From a personal perspective, my elderly parents are spending more time in hospitals these days for different tests or treatments. What annoys them more than anything is the lack of communication with their doctors or nurses; it seems that whenever they’re in the hospital, they’re constantly waiting for someone to walk in the door to tell them what’s going on and what’s next in their care plan. This goes back to higher patient loads—not to mention every other daily task that requires providers’ attention.

If I had my way, I’d eliminate all the burdens on providers that don’t relate directly to healthcare. We can absolutely do that with HTM, as biomeds take ownership of the core function of maintaining medical equipment.

And that extends to ancillary functions where we can put our talents to work for the good of the patient experience. Our Tech Knowledge Associates (TKA) team hasn’t been afraid to shift a little out of our lane to take on related tasks, such as fixing hospital beds and televisions—items outside of the scope of medical equipment but essential to providing a more comfortable experience for a patient already anxious about a diagnosis or being in the hospital. We know that the psyche of healthcare is as important as the physical nature of healthcare. I know that a patient can be receiving the best care they could want or wish for, but if their TV set doesn’t work for two days—something more tangible and controllable from their perspective—they might be more vocal about that than they are about a delay in wound healing.

From Safety to Satisfaction

We also conduct our own satisfaction surveys, asking each hospital partner to rate our performance. From years of experience, I know providers are very adept at pinpointing who’s causing problems and who’s not joining them in the monumental task of making people comfortable often during a rough time in their lives. They can quickly identify if supporting teams—including biomeds—aren’t living up to expected roles, which is why we proactively seek their input to ensure we’re delivering on or even exceeding operational standards.
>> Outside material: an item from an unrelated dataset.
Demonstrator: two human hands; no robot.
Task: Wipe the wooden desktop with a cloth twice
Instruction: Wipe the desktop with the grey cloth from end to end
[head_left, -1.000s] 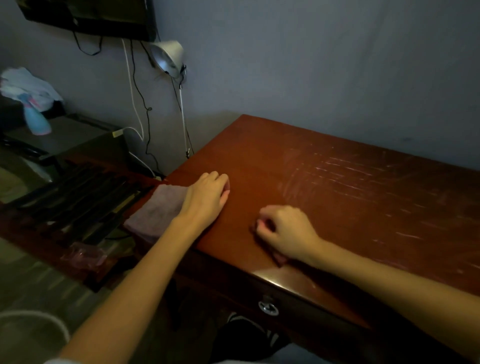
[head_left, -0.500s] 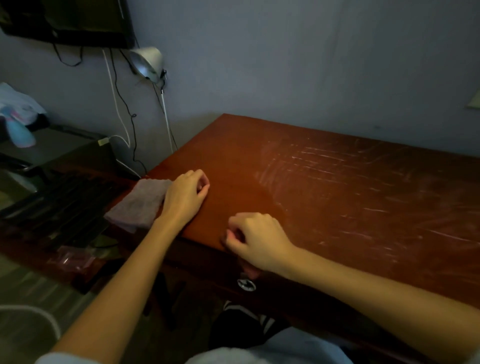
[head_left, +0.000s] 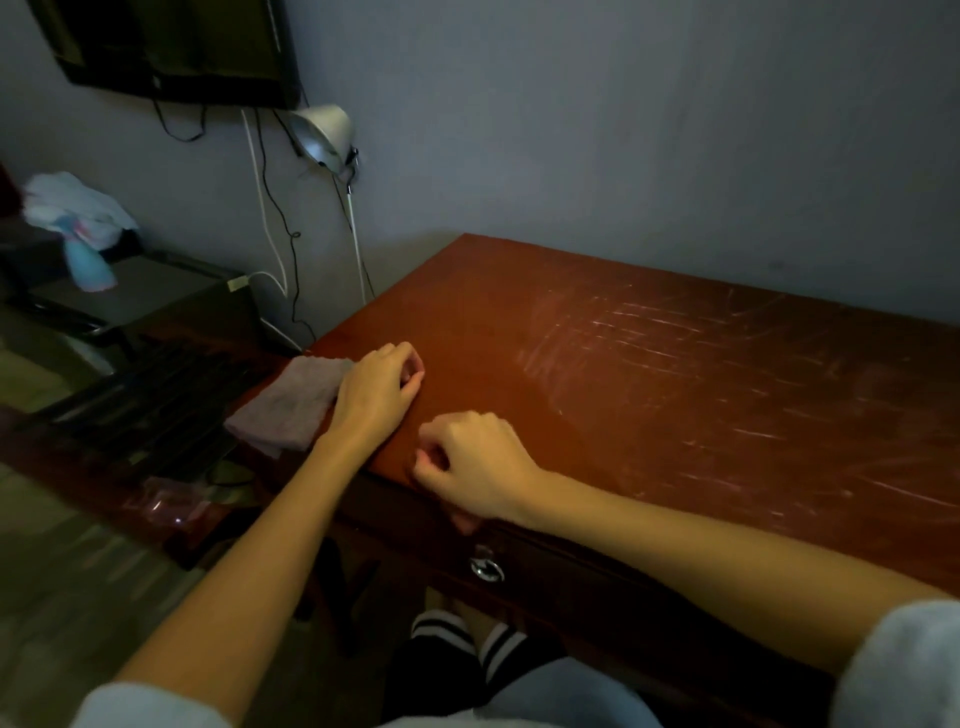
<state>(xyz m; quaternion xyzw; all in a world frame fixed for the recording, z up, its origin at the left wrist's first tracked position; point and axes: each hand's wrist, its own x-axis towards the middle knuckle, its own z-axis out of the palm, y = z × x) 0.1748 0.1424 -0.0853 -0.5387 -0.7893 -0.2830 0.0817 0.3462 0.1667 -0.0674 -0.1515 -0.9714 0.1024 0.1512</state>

By extension, if our teams aren’t performing well on our own surveys, we can connect the dots to see how we’re potentially going to be a drag on our partners’ HCAHPS scores.
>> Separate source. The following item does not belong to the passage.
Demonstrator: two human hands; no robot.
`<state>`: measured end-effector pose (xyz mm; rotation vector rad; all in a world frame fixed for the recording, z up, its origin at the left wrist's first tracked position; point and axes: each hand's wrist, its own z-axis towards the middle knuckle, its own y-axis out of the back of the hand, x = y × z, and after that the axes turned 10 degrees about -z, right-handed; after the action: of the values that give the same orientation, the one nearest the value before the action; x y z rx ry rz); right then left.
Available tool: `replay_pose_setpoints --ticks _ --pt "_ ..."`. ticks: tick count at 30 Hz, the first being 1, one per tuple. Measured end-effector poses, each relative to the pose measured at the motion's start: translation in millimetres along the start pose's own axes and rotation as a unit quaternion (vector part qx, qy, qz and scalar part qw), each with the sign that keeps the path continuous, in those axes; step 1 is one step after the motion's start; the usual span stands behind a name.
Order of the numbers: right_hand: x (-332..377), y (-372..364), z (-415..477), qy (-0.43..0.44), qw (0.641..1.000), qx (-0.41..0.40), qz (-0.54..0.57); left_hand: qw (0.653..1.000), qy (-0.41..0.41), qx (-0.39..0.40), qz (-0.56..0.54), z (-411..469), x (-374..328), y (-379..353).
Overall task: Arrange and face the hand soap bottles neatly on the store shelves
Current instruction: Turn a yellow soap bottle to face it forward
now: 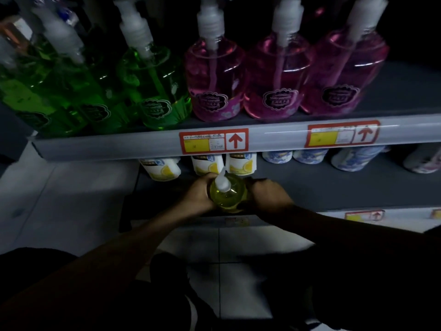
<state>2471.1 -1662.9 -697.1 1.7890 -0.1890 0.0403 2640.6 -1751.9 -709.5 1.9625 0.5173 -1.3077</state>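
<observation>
Item: yellow soap bottle, white pump on top, upright at the front of the lower shelf, just ahead of the lemon-label bottles.

Hold: left hand curls round the bottle's left flank. The right hand clasps the opposite side, blurred, with fingers that appear wrapped against it. A two-sided clasp likely serves to turn the label outward and seat the bottle square in its row.

Upper shelf: green bottles at left and pink bottles at right, labels mostly forward and pumps leaning at differing angles. Red-bordered price tags sit on the rail.

Lower shelf, further stock: blue-patterned bottles to the right, tops hidden under the rail.

Surface and room: grey shelving, pale floor tiles, dim light. The person crouches close, both forearms reaching in.
</observation>
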Motion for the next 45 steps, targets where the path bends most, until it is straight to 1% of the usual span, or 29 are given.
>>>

Our day-to-day operations also play an important role, as we’re tracking equipment recalls, hazards, and multiple recalls that indicate we possibly didn’t fix a piece of equipment the first time or there’s a larger issue. We’re constantly assessing our performance reports and mining the data to identify opportunities to improve or uncover trends that warrant some investigation. Of course, oversight by organizations such as The Joint Commission holds us to high standards, but we abide and live by a medical equipment management plan that connects us to the patient safety of the hospital. Those might not be directly identifiable in regard to patient satisfaction, but it’s an element on that spectrum.
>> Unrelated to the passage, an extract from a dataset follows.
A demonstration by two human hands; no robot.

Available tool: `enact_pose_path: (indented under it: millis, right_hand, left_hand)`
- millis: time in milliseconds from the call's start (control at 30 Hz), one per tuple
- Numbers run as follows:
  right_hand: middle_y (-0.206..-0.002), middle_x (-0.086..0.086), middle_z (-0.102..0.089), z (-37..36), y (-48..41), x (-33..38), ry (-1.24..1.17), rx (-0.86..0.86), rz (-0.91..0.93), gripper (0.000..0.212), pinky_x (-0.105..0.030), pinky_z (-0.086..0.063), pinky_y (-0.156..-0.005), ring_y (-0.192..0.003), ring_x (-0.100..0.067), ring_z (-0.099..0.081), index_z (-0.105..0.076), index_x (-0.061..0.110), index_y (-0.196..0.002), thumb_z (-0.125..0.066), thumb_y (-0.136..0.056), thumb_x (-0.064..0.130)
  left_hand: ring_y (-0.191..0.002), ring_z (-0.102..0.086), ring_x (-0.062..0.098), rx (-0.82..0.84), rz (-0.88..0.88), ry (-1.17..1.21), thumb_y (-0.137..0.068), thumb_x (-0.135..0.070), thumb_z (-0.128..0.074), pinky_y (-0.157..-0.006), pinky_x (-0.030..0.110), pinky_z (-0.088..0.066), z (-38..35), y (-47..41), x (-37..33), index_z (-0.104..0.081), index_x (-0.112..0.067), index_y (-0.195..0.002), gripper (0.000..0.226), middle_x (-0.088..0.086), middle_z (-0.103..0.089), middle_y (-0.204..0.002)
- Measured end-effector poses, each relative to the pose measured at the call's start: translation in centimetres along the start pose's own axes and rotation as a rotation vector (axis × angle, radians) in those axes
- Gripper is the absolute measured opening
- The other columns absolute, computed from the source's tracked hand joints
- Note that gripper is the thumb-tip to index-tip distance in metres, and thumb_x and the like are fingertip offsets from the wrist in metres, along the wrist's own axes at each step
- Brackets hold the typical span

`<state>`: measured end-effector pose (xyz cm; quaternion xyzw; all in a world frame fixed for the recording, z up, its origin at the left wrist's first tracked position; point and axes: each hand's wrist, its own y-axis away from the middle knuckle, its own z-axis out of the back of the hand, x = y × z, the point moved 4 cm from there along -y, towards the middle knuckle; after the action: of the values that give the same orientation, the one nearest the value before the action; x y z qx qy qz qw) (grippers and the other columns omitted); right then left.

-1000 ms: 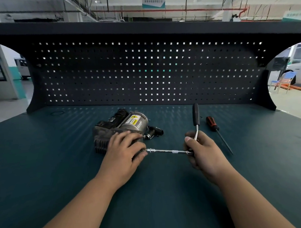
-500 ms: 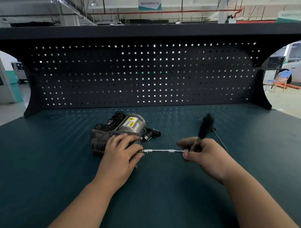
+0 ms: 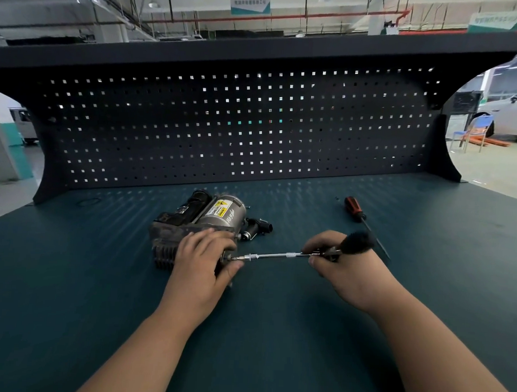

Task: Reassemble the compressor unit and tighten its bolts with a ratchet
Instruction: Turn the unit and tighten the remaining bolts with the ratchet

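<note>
Chrome steel runs level between the 2 hands. It is the slim extension bar (image 3: pixel 274 256) of a black-handled ratchet (image 3: pixel 356 242), and its socket end meets the right end face of the grey-and-black metal compressor unit (image 3: pixel 197 223). The compressor unit lies on its side around the middle of the dark teal desk (image 3: pixel 87 292), well short of the back edge and the black perforated pegboard (image 3: pixel 224 130).

The left hand (image 3: pixel 203 263) lies over the near right end of the compressor unit. Its fingers curl over the finned block, and its thumb sits at the socket tip. The right hand (image 3: pixel 347 272) is closed round the ratchet where bar and handle join, and the handle is smeared by blur. A red-and-black-handled screwdriver (image 3: pixel 354 208) lies untouched beyond the right hand, toward the back right corner.

This looks like the tightening step, with the housing apparently already together and 1 bolt being driven. The bolt head itself is too small to make out.

The next stroke calls for keeping the bar square to the end face so the socket does not slip off. The left hand needs to brace the compressor unit against the turning force. How many bolts remain cannot be told.
</note>
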<state>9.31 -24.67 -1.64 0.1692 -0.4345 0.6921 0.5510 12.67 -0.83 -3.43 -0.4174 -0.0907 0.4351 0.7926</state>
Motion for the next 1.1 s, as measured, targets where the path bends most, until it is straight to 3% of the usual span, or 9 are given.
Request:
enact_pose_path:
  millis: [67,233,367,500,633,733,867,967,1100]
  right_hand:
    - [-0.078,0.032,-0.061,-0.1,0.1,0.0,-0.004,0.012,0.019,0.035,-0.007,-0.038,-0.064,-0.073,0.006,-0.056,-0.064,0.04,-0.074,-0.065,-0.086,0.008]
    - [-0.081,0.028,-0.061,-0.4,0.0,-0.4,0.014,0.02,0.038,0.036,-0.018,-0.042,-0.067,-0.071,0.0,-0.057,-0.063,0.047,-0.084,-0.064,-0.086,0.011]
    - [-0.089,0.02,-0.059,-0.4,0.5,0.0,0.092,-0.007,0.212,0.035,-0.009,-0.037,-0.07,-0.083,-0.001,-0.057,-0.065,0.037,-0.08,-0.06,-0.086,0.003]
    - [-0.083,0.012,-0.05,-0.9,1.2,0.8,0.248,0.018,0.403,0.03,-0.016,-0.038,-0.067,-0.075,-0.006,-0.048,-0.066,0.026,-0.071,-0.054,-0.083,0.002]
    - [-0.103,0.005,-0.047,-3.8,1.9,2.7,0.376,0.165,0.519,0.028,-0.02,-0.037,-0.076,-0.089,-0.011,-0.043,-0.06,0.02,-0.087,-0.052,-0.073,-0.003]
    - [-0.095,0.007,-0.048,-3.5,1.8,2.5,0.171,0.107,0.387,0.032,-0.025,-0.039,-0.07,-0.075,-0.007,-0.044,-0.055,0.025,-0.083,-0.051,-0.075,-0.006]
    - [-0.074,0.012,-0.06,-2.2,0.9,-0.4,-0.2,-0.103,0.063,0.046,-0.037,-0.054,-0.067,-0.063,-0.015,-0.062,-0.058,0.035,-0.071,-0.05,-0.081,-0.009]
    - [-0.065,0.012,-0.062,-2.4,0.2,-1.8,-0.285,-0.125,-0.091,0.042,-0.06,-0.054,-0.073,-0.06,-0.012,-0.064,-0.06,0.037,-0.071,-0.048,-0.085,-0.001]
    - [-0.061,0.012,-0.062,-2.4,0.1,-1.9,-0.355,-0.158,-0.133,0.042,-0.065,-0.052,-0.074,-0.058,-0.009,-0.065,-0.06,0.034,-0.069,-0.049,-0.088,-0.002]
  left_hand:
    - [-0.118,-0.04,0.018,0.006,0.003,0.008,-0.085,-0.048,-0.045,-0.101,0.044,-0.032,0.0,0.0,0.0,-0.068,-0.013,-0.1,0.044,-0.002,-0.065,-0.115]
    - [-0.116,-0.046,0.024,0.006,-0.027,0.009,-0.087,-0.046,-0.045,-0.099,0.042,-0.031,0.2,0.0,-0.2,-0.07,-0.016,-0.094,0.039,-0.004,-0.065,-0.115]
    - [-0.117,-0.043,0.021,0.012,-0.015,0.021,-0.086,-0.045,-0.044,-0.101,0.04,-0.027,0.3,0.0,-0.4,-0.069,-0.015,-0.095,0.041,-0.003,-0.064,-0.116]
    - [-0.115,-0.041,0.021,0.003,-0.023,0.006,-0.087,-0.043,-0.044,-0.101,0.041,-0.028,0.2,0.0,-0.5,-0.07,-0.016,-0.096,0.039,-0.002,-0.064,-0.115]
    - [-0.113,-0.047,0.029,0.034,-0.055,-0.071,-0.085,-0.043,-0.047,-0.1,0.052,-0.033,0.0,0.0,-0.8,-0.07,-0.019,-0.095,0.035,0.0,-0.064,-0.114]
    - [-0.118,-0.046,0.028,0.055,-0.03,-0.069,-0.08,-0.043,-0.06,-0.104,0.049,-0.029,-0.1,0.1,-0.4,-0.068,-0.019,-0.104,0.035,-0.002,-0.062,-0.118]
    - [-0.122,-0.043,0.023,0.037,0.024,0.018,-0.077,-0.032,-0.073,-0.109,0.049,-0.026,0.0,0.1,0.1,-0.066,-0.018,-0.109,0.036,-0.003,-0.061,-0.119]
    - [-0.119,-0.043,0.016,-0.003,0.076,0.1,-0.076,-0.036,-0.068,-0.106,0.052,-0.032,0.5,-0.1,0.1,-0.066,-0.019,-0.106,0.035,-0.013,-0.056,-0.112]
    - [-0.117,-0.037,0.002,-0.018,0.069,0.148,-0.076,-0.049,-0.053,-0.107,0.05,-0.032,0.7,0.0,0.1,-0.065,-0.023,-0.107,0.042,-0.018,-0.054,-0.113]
Within the nearly half-century history of the HTM industry, our founding roots were to ensure that medical technology, which was just starting to be used more widely in healthcare, was safe for patients. Those were the early days of electronics, and those first-generation devices came with risks that would never be tolerated today. Manufacturers now are designing and building medical equipment with redundancy that protects patients while transforming the nature of modern care delivery.

Our biomeds continue to perform their daily responsibilities with safety first and foremost, but our responsibility has evolved to ensure that our hospital partners are delivering on missions to provide the highest-quality patient care. The proof is in the patient satisfaction scores.

George Hampton is president of Tech Knowledge Associates, a California-based Healthcare Technology Management company that partners with hospitals nationwide.